Leave the pictures aside. Retype exactly the lines from the top of the data below through the one holding "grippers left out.".
= Beginning of Section =
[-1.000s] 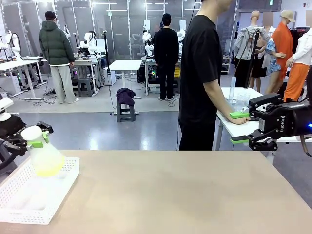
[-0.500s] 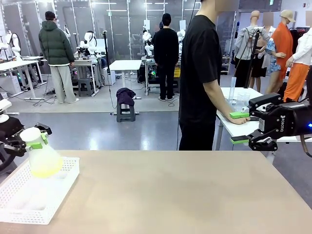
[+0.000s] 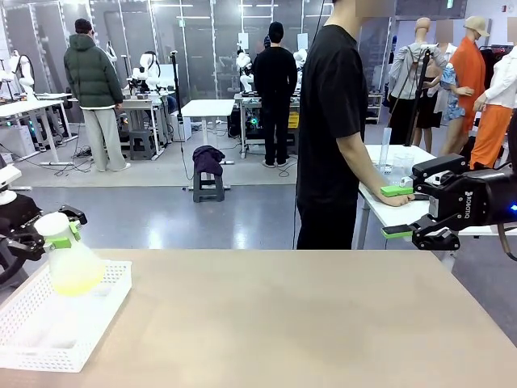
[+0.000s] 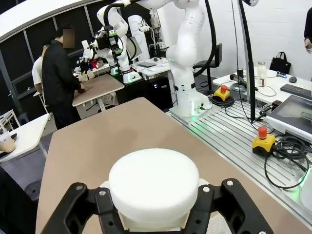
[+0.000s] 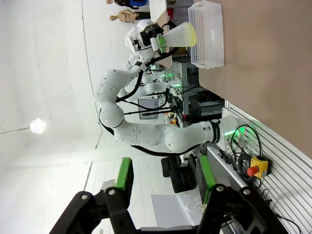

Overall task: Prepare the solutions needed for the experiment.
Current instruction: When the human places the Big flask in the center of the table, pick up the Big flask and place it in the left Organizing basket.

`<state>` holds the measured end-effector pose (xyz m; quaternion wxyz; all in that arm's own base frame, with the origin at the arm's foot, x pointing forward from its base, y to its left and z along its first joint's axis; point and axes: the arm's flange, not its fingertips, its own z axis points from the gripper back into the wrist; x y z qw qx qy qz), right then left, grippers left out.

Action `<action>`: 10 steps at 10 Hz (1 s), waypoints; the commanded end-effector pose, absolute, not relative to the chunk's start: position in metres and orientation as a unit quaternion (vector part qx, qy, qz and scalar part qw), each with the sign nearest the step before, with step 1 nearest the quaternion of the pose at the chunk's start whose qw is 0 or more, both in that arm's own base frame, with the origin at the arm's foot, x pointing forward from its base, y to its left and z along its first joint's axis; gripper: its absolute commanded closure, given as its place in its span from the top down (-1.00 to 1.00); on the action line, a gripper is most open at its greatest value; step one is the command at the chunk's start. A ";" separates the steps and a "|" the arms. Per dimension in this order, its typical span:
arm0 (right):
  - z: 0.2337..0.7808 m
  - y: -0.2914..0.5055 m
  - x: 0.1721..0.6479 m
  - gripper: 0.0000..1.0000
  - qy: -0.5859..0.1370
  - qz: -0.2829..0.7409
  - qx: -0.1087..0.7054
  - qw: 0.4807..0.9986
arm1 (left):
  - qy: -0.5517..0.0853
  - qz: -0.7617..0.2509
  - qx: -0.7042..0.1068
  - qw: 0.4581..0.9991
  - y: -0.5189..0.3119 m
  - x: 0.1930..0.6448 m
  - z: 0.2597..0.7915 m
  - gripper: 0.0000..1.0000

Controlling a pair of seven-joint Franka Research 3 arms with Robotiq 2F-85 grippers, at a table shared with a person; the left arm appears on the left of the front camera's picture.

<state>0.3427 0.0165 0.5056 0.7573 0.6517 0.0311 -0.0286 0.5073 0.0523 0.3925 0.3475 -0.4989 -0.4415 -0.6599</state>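
Observation:
A frosted conical flask with a white cap holds a shallow layer of pale yellow-green solution. My left gripper is shut on the flask's neck at the table's left edge, over the far left part of a white mesh basket. Whether the flask rests on the basket floor cannot be told. In the left wrist view the cap sits between the black fingers. My right gripper hangs open past the table's far right corner, nothing between its green pads. In the right wrist view the flask shows far off.
The tan tabletop stretches bare from the basket to the right edge. A person in a black shirt stands beyond the far edge, one hand on a white side table that carries a clear cylinder.
The flask in my left gripper has dipped slightly and steadied over the basket. The right arm has not moved.

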 end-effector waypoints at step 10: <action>0.506 0.016 0.343 0.32 0.031 -0.023 0.651 0.758 | -0.452 -0.602 -0.548 0.366 0.103 0.572 0.327 -0.54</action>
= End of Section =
* **Reply to the task**
[-1.000s] 
[-0.500s] 
[+0.000s] 
[+0.000s] 
[+0.000s] 

Overall task: Prepare the solutions needed for the experiment.
Current instruction: When the human places the Big flask in the center of the table, pick up the Big flask and place it in the left Organizing basket.

`<state>` holds the measured end-effector pose (xyz m; quaternion wxyz; all in that arm's own base frame, with the origin at the arm's foot, x pointing forward from its base, y to its left and z along its first joint's axis; point and axes: the arm's flange, not its fingertips, its own z axis points from the gripper back into the wrist; x y z qw qx qy qz), right then left, grippers left out.

This output has been given in full.